↓↓↓

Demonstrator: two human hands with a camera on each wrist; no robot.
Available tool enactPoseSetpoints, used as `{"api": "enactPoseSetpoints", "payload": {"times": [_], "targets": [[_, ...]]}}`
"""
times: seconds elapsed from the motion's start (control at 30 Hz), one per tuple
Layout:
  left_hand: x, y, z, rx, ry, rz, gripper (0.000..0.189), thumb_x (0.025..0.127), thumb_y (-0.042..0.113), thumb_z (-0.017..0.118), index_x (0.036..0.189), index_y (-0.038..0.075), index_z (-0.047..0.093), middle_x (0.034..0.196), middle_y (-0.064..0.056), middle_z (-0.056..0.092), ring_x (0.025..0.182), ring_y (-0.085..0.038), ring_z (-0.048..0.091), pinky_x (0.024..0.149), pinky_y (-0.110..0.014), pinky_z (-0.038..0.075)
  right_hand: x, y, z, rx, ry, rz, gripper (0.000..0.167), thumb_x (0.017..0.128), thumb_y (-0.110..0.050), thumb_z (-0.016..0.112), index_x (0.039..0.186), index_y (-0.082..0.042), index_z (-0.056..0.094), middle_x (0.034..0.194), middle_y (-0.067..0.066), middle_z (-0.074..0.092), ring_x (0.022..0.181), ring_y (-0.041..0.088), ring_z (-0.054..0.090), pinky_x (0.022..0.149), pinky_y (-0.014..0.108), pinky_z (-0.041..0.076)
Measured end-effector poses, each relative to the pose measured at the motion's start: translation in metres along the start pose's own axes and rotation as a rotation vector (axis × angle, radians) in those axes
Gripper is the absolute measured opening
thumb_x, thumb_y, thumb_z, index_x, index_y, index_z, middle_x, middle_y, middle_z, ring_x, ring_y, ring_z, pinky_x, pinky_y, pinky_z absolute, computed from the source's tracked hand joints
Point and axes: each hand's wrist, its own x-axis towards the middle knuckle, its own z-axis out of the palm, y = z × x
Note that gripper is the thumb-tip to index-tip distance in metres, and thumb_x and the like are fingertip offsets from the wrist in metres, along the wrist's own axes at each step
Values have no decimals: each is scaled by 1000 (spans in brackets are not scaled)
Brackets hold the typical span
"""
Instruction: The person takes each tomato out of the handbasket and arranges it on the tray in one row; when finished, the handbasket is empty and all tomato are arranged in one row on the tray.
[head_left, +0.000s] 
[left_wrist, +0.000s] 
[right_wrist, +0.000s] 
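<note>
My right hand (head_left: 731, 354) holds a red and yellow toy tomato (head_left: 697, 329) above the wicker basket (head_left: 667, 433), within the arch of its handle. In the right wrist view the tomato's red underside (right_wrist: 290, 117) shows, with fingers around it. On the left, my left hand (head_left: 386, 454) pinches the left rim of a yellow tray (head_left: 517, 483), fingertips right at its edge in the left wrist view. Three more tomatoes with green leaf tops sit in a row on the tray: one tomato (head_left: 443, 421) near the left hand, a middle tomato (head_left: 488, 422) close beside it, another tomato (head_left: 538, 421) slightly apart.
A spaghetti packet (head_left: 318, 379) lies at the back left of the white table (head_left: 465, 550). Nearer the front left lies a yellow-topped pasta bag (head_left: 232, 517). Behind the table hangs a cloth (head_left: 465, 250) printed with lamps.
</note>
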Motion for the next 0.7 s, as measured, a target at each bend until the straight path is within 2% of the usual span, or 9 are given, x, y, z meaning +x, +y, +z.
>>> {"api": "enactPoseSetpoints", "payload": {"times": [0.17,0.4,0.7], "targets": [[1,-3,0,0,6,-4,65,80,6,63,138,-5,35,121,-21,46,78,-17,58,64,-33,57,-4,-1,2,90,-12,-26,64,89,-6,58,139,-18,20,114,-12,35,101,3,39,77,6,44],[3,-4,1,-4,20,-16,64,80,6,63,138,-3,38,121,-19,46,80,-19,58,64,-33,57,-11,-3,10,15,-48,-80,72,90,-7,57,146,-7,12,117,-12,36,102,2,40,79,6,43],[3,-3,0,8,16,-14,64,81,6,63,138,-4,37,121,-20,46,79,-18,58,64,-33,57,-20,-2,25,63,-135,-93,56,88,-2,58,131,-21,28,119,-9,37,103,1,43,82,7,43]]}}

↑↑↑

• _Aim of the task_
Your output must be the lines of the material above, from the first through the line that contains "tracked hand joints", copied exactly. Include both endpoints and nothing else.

• _Solved problem_
Demonstrator: two human hands with a camera on each wrist; no robot.
Available tool enactPoseSetpoints, used as `{"api": "enactPoseSetpoints", "payload": {"times": [_], "targets": [[_, ...]]}}`
"""
times: seconds elapsed from the motion's start (control at 30 Hz), one per tuple
Layout:
  left_hand: x, y, z, rx, ry, rz, gripper (0.000..0.189), thumb_x (0.025..0.127), thumb_y (-0.042..0.113), thumb_z (-0.017..0.118), index_x (0.036..0.189), index_y (-0.038..0.075), index_z (-0.047..0.093), middle_x (0.034..0.196), middle_y (-0.064..0.056), middle_z (-0.056..0.092), ring_x (0.025..0.182), ring_y (-0.085..0.038), ring_z (-0.048..0.091), pinky_x (0.024..0.149), pinky_y (-0.110..0.014), pinky_z (-0.038..0.075)
  right_hand: x, y, z, rx, ry, rz, gripper (0.000..0.167), thumb_x (0.017..0.128), thumb_y (-0.110..0.050), thumb_z (-0.016..0.112), index_x (0.039..0.186), index_y (-0.082..0.042), index_z (-0.056..0.094), middle_x (0.034..0.194), middle_y (-0.067..0.066), middle_z (-0.074..0.092), ring_x (0.022..0.181), ring_y (-0.041..0.088), ring_z (-0.054..0.090), pinky_x (0.022..0.149), pinky_y (-0.014..0.108), pinky_z (-0.041..0.076)
Measured end-effector poses, each relative to the pose measured at the motion's start: translation in metres along the start pose's own axes and rotation as a rotation vector (axis × angle, radians) in those axes
Gripper is the absolute measured opening
thumb_x, thumb_y, thumb_z, index_x, index_y, index_z, middle_x, middle_y, middle_z, ring_x, ring_y, ring_z, pinky_x, pinky_y, pinky_z absolute, computed from the source's tracked hand joints

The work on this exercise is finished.